▶ [TASK INSTRUCTIONS] Retype the line with "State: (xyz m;" in it, then each line after it to the end of the data, word for word.

▶ [RECORDED DATA]
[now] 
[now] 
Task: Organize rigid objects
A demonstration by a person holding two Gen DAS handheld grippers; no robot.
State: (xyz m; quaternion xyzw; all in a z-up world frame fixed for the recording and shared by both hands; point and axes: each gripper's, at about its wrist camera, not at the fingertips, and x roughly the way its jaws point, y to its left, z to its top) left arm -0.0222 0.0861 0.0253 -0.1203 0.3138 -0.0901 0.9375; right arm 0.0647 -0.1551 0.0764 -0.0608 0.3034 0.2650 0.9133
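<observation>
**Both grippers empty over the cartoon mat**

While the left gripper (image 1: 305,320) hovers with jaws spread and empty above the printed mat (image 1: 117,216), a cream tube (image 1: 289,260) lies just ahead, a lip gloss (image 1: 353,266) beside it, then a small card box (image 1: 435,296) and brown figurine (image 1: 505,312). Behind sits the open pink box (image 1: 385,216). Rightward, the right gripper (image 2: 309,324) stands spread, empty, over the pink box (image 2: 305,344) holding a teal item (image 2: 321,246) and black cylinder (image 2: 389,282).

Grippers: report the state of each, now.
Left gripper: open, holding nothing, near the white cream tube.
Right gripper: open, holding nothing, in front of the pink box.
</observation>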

▶ [SOLUTION FOR THIS PROBLEM]
State: (xyz m; quaternion xyzw; all in a z-up world frame fixed for the recording and shared by both hands; point and axes: each gripper's, at about its wrist camera, not at the fingertips, and x roughly the way its jaws point, y to its left, z to its top) left arm -0.0222 0.0861 0.0253 -0.1203 0.3138 -0.0901 0.9375; right arm 0.0647 -0.1551 0.0764 -0.0608 0.3034 0.2650 0.9133
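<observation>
**Both grippers empty over the cartoon mat**

While the left gripper (image 1: 305,320) hovers with jaws spread and empty above the printed mat (image 1: 117,216), a cream tube (image 1: 289,260) lies just ahead, a lip gloss (image 1: 353,266) beside it, then a small card box (image 1: 435,296) and brown figurine (image 1: 505,312). Behind sits the open pink box (image 1: 385,216). Rightward, the right gripper (image 2: 309,324) stands spread, empty, over the pink box (image 2: 305,344) holding a teal item (image 2: 321,246) and black cylinder (image 2: 389,282).

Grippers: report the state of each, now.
Left gripper: open, holding nothing, near the white cream tube.
Right gripper: open, holding nothing, in front of the pink box.
</observation>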

The exercise was answered completely.